- ABOUT THIS TASK:
Exactly as written, output each of the lines below, with no images.

>>>>>

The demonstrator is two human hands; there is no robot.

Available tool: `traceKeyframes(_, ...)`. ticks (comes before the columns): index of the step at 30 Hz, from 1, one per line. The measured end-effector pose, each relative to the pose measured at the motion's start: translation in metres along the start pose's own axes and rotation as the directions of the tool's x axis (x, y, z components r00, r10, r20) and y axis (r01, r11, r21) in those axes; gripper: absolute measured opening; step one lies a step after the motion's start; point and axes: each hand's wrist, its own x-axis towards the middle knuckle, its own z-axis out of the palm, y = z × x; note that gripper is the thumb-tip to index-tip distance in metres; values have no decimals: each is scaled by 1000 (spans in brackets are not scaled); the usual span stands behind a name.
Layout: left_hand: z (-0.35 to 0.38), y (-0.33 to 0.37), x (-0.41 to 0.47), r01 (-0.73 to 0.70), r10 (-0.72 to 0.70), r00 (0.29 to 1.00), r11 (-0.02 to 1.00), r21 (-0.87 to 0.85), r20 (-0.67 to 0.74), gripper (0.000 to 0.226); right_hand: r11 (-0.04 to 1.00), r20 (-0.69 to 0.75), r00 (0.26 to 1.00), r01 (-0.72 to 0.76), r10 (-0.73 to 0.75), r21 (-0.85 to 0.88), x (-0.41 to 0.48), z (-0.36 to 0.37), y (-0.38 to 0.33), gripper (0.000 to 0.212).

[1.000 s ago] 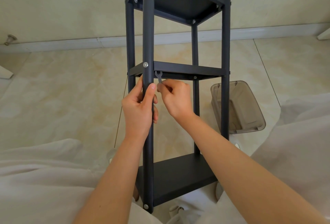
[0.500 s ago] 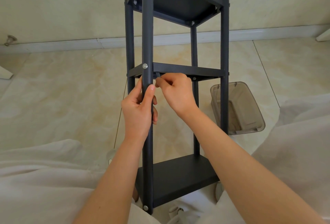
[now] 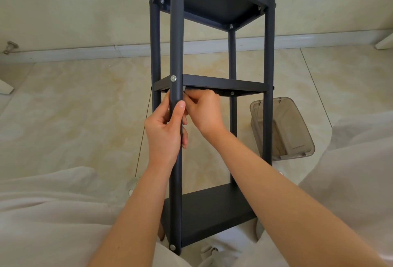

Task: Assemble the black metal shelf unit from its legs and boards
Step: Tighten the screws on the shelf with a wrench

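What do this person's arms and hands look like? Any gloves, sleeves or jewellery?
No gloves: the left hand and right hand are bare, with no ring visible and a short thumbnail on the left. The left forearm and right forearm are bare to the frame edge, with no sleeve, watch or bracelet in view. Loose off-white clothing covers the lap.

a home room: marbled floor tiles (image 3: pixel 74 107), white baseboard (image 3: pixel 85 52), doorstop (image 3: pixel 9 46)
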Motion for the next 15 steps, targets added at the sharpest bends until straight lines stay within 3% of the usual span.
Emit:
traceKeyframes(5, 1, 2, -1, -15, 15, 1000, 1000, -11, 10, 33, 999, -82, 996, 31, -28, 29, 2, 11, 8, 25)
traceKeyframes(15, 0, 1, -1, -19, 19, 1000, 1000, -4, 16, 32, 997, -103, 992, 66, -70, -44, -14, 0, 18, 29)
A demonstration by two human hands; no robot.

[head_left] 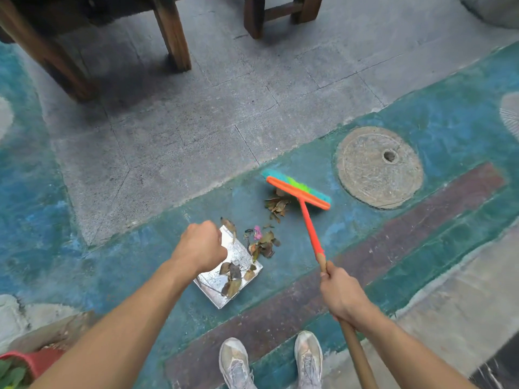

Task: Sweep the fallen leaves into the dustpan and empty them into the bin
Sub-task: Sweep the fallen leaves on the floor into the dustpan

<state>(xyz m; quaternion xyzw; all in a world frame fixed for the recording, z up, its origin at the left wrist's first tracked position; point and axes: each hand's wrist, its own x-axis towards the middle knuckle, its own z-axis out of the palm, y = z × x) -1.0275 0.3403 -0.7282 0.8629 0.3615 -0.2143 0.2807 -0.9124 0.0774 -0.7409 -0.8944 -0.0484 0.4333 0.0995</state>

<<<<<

- EXERCISE RESULT:
The demonstrator is two human hands; there is no robot.

Available tool: `traceKeyframes(_, ...)`. ticks (comes before the columns): index of the step at 30 Hz, from 1, one per line. The measured end-effector pose, each relative to the pose measured at the motion's start: translation in metres along the start pose's own axes and rotation as the directions of the tool's x axis (x, y, z components r00, r10, r20) and y axis (r01, r11, r21) in those axes; gripper: absolute measured opening; step one lies a step after the motion's start; point and axes: each hand's wrist, its own x-axis towards the middle knuckle, its own z-axis out of the palm, y = z × x; note that gripper is the thumb-tip to index-tip distance in metres; values have no decimals: each is scaled by 1000 (spans in brackets are not scaled); the usual span stands behind a name.
Layout: left_hand: z (-0.35 to 0.38), y (-0.33 to 0.37), x (-0.41 to 0.47), r01 (-0.73 to 0.70), r10 (-0.72 to 0.70), r00 (0.29 to 1.00), r11 (-0.02 to 1.00), r21 (-0.87 to 0.85), r20 (-0.67 to 0.74), gripper (0.000 to 0.226); right_hand: r11 (-0.04 to 1.00), r20 (-0.69 to 0.75), r00 (0.26 to 1.00), r01 (-0.72 to 0.76), r10 (-0.73 to 0.75), r21 (-0.85 to 0.88), x (-0.41 to 0.48), z (-0.36 to 0.37), y (-0.38 to 0.33), gripper (0.000 to 0.212).

[1.000 s ago] 
[0.500 s ago] 
[now] 

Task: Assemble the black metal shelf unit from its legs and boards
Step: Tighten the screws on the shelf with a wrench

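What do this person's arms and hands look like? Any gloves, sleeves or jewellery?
No gloves: the left hand and right hand are bare, with no ring visible and a short thumbnail on the left. The left forearm and right forearm are bare to the frame edge, with no sleeve, watch or bracelet in view. Loose off-white clothing covers the lap.

a home room: marbled floor tiles (image 3: pixel 74 107), white baseboard (image 3: pixel 85 52), doorstop (image 3: pixel 9 46)
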Motion for the next 15 steps, targets added at the sharpest bends until straight lines stay within 3% of the usual span.
Emit:
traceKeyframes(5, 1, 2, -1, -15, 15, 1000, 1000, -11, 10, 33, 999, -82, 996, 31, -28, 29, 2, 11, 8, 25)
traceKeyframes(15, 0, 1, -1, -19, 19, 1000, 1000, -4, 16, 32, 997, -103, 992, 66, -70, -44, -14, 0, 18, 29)
A demonstration by two human hands; no robot.

[head_left] 

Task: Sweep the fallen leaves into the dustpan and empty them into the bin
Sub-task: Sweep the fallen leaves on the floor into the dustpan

<state>(xyz m; quaternion xyzw; all in a world frame fixed for the recording, z up, its origin at the left wrist's first tracked position; point and axes: each hand's wrist, its own x-axis towards the middle knuckle, its own z-axis out of the palm, y = z × x) -1.0275 0.3403 -0.7282 0.8629 0.3615 -0.2143 0.2807 -0.9124 0.0774 -0.7409 -0.8944 -0.0484 0.4333 0.0995</state>

This exercise requires no additional output.